Task objective:
Look through the entries below, please, and copy every line with the word "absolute".

(Records provided Opens)

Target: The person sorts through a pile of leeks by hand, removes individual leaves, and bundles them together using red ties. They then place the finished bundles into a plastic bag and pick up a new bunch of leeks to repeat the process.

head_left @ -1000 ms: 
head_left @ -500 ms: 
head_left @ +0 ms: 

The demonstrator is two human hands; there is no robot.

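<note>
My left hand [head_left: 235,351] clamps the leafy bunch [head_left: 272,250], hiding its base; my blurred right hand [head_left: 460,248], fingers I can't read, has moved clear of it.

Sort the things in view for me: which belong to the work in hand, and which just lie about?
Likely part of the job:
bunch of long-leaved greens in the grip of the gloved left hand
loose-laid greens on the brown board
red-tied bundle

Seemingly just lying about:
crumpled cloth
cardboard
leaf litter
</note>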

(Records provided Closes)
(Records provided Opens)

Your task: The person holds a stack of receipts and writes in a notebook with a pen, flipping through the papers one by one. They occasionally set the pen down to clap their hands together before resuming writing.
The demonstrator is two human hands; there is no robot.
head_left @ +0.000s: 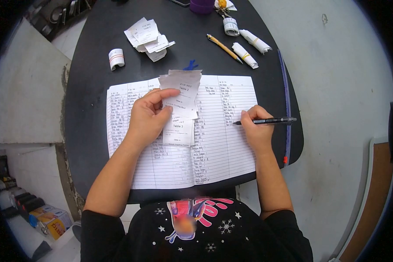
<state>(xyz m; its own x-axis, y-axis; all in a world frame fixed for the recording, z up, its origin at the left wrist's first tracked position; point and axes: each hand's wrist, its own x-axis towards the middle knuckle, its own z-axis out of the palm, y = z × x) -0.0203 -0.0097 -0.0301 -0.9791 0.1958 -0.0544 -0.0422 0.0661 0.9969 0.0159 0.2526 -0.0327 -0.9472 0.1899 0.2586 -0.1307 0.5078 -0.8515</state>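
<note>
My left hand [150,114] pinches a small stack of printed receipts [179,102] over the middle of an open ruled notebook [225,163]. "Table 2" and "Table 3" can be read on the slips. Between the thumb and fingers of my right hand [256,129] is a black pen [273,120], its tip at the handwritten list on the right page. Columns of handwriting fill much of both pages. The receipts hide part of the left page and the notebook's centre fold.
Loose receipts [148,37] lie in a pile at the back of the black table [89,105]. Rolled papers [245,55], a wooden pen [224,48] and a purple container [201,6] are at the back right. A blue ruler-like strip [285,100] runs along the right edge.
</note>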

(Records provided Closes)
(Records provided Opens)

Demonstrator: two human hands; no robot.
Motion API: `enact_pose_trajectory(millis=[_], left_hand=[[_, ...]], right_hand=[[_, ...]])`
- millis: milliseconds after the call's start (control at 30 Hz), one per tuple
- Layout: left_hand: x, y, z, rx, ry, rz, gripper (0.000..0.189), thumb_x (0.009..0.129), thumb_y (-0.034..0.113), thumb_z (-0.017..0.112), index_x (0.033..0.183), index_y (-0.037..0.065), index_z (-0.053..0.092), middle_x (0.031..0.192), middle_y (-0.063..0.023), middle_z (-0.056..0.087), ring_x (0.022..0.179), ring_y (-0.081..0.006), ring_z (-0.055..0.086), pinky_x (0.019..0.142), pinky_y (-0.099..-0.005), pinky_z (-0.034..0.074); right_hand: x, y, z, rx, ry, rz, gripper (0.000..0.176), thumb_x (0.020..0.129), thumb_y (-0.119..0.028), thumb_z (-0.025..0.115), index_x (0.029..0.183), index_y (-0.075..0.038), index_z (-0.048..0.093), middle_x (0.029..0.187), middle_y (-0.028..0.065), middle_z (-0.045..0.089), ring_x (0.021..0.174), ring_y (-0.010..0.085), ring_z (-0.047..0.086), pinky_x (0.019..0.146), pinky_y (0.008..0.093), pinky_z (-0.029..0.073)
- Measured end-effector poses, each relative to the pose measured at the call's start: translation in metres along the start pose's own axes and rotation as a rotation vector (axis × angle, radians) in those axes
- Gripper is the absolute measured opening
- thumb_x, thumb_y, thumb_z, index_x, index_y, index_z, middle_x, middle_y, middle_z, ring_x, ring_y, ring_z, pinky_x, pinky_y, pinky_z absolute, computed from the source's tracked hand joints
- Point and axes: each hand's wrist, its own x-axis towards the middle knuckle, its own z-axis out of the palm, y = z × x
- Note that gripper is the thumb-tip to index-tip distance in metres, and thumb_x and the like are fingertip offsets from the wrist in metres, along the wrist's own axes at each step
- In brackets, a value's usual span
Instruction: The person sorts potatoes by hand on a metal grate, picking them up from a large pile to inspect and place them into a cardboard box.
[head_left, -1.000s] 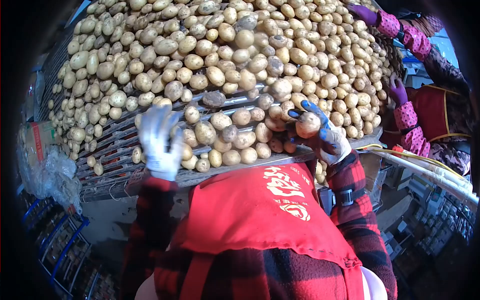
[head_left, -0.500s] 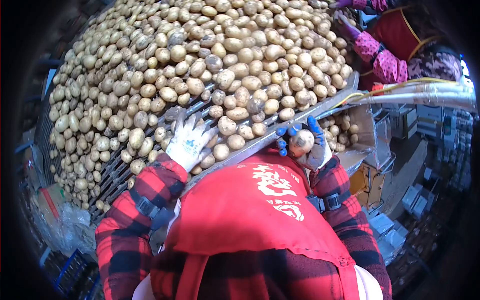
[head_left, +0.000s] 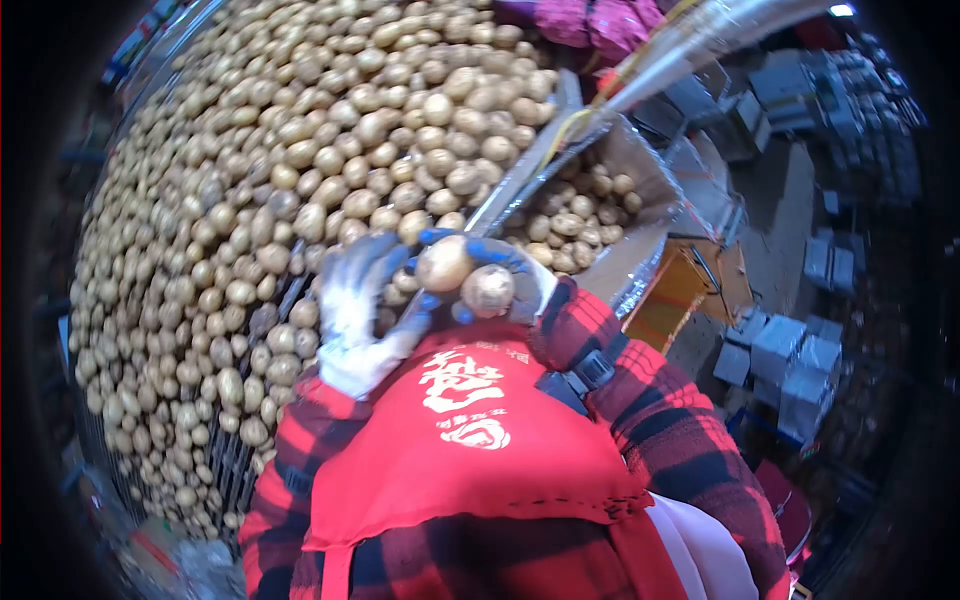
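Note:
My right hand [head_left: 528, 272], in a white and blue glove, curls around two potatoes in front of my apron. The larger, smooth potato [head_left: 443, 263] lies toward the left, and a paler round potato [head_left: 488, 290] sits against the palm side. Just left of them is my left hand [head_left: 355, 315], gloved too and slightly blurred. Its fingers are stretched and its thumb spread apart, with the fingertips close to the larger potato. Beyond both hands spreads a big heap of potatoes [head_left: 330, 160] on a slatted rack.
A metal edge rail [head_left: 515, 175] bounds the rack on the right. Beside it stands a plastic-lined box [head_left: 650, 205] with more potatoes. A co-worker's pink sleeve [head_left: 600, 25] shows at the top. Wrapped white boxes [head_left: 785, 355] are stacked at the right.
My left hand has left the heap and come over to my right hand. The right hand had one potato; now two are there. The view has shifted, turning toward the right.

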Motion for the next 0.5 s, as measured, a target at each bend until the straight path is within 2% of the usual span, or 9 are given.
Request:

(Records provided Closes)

Expected answer:
- Gripper is the absolute measured opening
- thumb_x, thumb_y, thumb_z, index_x, index_y, index_z, middle_x, middle_y, middle_z, ring_x, ring_y, ring_z, pinky_x, pinky_y, pinky_z absolute, computed from the source's tracked hand joints

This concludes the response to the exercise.